Cette très longue histoire toute de continuité, certes brossée ici à trop grands traits, rend évidemment suspect le prétendu surgissement d’un étalement urbain, d’autant que les deux villes d’envergure, qui auraient pu en être affectées, s’en sont très tôt prémunies. En effet, le plan de reconstruction de Rennes, après la Seconde Guerre mondiale, comportait déjà des mesures pour éviter un développement en couronnes contiguës ; ces précautions seraient constamment amplifiées et donneraient in fine la « ville archipel » d’aujourd’hui (Chapuis, 2013). Quant à Brest, qui ne fut créée qu’au XVIIe siècle, pour en contrecarrer la tendance, elle se dota en 1974 d’une communauté urbaine volontaire (Communauté urbaine de Brest [CUB], renommée en 2005 Brest Métropole Océane [BMO]), l’une des très rares constituées ainsi en France.

Certes, l’organisation spatiale dont les populations venues des îles britanniques ont doté la Bretagne au cours du haut Moyen Âge en fait un cas éminemment spécial.
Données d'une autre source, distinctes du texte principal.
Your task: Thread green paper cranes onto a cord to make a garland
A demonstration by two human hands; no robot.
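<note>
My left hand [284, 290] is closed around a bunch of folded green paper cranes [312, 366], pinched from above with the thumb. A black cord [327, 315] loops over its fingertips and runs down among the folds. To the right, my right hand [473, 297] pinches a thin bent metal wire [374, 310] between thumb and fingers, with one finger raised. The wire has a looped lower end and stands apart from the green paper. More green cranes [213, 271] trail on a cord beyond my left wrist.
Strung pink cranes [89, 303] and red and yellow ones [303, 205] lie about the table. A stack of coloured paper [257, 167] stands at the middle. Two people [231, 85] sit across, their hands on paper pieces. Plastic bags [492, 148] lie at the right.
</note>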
Mais de récents travaux concernant la Picardie (Brès et Mariolle, 2011), l’Italie du Nord et la Flandre (Secchi, 2008) ont montré qu’en d’autres circonstances, la puissance opératoire de la longue durée n’était pas moindre. Il conviendrait, en outre, que la mesure des conséquences de cette urbanisation, qui n’est pas indemne de contradictions, soit affinée. Ainsi, l’indice utilisé en France par la direction régionale de l’Agriculture et de la Forêt pour déterminer l’artificialisation des terres donne un taux de 12 % pour la Bretagne, tandis que l’indice européen Corine Land Cover le limite à 6,2 %. De surcroît, la récente thèse de Pauline Frileux (2008), appuyée sur l’exemple de communes de Haute-Bretagne, a montré que, contrairement à l’idée reçue, le système pavillonnaire faisait bocage et pouvait être crédité d’un réel intérêt au titre de la biodiversité végétale et animale. Pour autant, il est indéniable que l’artificialisation, quelle qu’en soit la jauge, atteint une cote d’alerte.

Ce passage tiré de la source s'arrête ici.